Spatiotemporal metabolic mapping of ex-situ preserved hearts subjected to dialysis by integration of bio-SPME sampling with non-targeted metabolipidomic profiling.

Background: Normothermic ex situ heart perfusion (ESHP) has emerged as a valid modality for advanced cardiac allograft preservation and conditioning prior to transplantation though myocardial function declines gradually during ESHP thus limiting its potential for expanding the donor pool. Recently, the utilization of dialysis has been shown to preserve myocardial and coronary vasomotor function. Herein, we sought to determine the changes in myocardial metabolism that could support this improvement.

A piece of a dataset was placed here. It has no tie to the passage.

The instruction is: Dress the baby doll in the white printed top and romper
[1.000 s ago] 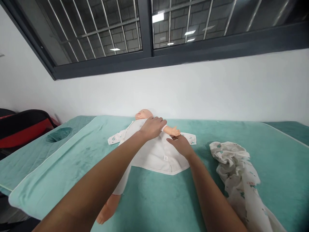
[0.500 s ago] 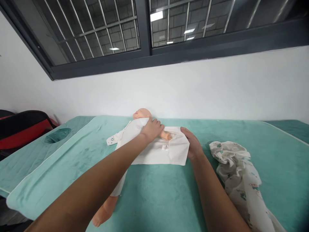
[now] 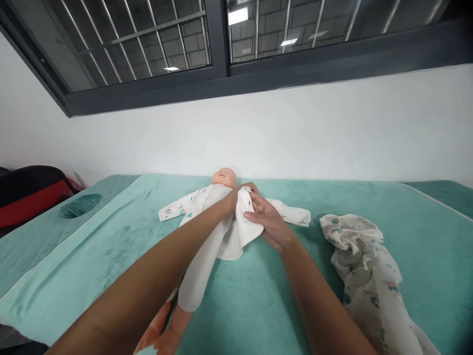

Results: Male Yorkshire porcine hearts were subjected to ESHP for 8 h with or without dialysis. Alterations in metabolism were studied with an innovative in vivo solid-phase microextraction (SPME) technology coupled with global metabolite profiling at 15 min, 1.5, 4, and 8 h of perfusion. Bio-SPME sampling was performed by inserting SPME fibres coated with a PAN-based extraction phase containing mixed-mode (C8+benzenesulfonic acid) functionalities into the myocardium to a depth of their entire 8 mm coating or immersing them in the perfusate, followed by a 20-min extraction period for the analytes of interest. Dialyzed hearts demonstrated improved bioenergetics as evidenced by accelerated purine metabolism and less pronounced accumulation of intermediates of fatty acid β/ω-oxidation. Metabolic waste accumulation such as pro-inflammatory lipid mediators (e.g., leukotrienes) was mitigated thereby supporting the process of resolution of inflammation through excretion of specialized pro-resolving mediators (resolvins D1/D2, E2, protecin D1).

Significance: Through implementing the unique analytical pipeline we demonstrated that the addition of dialysis may preserve cardiac metabolism allowing for prolonged ESHP. This strategy has the potential to facilitate high-risk donor organs' reconditioning prior to transplantation.